Which lines come from the start of the listing through the line holding "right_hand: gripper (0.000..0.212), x"? Restate exactly those, both included, minus the pictures.
==========
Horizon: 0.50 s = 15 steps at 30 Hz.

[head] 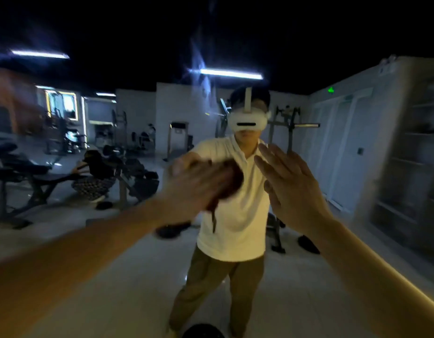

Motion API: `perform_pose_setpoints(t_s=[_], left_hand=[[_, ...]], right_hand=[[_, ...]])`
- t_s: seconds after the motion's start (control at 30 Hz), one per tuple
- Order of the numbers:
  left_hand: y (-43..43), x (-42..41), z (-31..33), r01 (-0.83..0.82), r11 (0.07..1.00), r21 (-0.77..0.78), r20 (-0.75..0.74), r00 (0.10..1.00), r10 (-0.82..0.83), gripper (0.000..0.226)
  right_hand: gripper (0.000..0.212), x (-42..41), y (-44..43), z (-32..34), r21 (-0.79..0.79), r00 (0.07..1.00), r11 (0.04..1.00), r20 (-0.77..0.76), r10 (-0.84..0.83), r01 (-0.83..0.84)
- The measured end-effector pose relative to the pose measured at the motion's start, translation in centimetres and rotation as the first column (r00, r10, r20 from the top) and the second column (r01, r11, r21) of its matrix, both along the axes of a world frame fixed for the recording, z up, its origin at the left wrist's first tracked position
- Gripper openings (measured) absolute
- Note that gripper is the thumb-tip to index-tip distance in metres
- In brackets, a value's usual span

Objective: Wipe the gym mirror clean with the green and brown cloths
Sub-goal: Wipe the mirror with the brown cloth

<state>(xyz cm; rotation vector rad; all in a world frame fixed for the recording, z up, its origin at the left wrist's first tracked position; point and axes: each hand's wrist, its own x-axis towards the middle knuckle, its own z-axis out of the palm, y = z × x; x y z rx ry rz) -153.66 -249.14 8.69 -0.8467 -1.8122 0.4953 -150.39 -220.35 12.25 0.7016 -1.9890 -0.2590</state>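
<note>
left hand (196, 184) motion-blurred | brown cloth (233, 179) mostly hidden behind it | grip unclear

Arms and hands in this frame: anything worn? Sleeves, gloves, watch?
The left hand and right hand are ungloved, and the arms are bare to the frame edge, no sleeves. No watch or rings show, though the left is motion-blurred. The mirror reflects a white short-sleeved shirt.
</note>
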Motion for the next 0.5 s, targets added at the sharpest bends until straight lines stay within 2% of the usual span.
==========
Response to the task:
Horizon: 0.50 s = 15 steps at 30 Hz.

[head] 

Motion API: `perform_pose_setpoints(t_s=[_], left_hand=[[_, ...]], right_hand=[[_, ...]])`
- t_s: seconds after the motion's start (control at 30 Hz), one per tuple
- Order of the numbers:
  left_hand: y (-43..43), x (-42..41), z (-31..33), r01 (-0.83..0.82), r11 (0.07..1.00), r21 (-0.77..0.78), r20 (-0.75..0.74), r00 (0.10..1.00), r10 (-0.82..0.83), gripper (0.000..0.226)
  right_hand: gripper (0.000..0.212), x (-42..41), y (-44..43), z (-32..34), r21 (-0.79..0.79), r00 (0.07..1.00), r11 (0.04..1.00), r20 (-0.77..0.76), r10 (-0.84..0.83), r01 (-0.83..0.84)

The exercise requires nothing further.